◆ **Problem statement**:
If a line in the records below holds the word "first", copy it.

◆ **Dataset content**:
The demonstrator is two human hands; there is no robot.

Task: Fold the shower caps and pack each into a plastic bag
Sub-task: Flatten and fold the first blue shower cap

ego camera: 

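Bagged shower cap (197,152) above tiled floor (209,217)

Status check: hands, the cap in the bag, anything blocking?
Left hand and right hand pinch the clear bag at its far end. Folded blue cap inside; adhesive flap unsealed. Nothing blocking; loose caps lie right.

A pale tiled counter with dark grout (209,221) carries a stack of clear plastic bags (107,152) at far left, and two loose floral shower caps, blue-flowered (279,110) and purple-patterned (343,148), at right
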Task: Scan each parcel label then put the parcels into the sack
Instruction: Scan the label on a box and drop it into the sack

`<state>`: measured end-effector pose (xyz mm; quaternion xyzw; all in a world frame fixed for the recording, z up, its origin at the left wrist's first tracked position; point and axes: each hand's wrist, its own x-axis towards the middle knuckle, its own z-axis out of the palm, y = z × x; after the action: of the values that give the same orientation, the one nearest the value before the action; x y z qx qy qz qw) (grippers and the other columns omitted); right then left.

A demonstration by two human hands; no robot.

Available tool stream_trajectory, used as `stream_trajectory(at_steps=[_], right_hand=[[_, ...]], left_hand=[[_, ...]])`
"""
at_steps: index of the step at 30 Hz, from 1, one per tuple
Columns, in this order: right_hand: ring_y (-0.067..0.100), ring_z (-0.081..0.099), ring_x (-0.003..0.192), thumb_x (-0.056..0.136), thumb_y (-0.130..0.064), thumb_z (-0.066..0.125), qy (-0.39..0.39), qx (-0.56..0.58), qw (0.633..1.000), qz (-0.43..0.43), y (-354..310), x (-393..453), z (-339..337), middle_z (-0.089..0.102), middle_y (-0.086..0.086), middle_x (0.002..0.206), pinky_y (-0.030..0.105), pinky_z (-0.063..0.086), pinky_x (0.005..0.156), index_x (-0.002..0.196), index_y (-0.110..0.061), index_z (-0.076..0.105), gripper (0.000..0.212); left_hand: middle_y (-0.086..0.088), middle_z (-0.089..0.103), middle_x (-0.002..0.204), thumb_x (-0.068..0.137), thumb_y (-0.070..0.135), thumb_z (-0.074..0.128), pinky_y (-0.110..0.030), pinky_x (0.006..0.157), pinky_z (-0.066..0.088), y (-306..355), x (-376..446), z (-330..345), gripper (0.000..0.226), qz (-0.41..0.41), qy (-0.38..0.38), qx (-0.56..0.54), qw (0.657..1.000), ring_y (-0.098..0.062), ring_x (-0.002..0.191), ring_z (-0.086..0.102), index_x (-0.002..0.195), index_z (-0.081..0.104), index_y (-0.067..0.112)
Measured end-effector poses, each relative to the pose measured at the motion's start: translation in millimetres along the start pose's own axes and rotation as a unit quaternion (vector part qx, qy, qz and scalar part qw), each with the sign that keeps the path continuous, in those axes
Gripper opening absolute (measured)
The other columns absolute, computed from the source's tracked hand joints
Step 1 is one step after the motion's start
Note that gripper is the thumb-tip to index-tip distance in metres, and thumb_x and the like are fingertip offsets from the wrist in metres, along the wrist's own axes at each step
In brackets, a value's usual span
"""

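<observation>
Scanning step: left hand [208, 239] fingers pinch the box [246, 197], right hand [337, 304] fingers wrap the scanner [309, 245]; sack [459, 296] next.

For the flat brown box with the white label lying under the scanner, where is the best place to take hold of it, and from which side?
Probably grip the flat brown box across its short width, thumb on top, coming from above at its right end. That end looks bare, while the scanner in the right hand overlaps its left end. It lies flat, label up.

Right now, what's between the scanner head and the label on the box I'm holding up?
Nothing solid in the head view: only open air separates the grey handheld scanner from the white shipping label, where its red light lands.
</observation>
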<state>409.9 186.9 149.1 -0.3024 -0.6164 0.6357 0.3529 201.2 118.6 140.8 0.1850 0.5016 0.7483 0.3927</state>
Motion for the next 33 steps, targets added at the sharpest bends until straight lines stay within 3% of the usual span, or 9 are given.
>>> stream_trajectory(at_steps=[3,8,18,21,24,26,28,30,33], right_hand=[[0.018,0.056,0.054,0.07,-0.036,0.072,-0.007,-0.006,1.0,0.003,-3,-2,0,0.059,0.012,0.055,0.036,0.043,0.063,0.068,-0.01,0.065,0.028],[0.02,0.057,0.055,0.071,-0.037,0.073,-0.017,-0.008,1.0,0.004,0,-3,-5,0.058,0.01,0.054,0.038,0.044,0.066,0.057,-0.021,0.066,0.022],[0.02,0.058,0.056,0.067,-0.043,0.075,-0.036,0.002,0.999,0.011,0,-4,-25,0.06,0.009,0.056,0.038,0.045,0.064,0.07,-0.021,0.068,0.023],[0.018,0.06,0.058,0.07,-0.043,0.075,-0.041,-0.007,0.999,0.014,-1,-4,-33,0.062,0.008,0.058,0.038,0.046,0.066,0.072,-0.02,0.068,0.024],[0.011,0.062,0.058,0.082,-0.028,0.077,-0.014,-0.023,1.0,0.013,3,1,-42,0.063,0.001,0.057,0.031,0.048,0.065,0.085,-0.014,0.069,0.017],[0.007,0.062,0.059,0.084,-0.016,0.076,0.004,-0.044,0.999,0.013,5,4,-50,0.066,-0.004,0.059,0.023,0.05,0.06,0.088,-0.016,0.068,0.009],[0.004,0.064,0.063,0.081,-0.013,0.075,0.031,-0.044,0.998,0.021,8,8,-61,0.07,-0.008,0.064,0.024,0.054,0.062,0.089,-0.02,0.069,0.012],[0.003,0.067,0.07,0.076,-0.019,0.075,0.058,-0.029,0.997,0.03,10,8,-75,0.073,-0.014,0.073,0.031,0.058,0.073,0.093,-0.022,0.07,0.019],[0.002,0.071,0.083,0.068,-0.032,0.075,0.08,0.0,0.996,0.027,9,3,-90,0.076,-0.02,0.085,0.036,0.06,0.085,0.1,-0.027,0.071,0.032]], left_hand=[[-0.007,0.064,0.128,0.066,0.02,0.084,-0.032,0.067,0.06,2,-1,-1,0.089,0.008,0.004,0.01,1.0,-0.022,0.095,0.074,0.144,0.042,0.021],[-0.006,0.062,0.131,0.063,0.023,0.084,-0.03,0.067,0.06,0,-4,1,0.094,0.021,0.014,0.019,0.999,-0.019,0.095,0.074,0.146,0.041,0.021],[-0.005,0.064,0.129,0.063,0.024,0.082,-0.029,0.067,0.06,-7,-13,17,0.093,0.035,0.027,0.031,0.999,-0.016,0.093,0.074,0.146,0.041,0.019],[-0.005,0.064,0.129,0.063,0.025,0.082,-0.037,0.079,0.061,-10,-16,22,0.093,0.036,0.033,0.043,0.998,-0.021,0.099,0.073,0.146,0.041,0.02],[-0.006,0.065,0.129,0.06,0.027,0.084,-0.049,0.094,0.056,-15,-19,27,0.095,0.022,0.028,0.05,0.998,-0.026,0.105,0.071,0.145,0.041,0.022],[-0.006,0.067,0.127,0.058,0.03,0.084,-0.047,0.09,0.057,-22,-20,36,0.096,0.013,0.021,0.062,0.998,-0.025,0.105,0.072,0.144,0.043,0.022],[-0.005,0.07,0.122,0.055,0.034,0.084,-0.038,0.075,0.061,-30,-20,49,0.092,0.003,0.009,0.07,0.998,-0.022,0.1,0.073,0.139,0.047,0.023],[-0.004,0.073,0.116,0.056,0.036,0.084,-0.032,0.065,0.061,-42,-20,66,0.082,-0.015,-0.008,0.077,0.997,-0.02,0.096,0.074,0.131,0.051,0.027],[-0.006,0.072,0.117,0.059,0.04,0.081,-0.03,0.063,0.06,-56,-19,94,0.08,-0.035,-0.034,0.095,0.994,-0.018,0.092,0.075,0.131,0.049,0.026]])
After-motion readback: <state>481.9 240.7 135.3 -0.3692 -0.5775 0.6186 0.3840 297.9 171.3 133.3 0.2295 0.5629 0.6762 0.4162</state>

◆ **Your solution**:
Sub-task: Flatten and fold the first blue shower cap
`<state>`: measured end-effector pose (xyz mm; quaternion xyzw; all in a world frame fixed for the recording, z up, its origin at the left wrist's first tracked position; point and axes: each hand's wrist, its own x-axis towards the middle knuckle, its own z-axis out of the palm, y = z × x; after the action: of the values that give the same orientation, the one nearest the value before the action; x y z qx qy qz qw) (grippers and the other columns omitted); right then left.

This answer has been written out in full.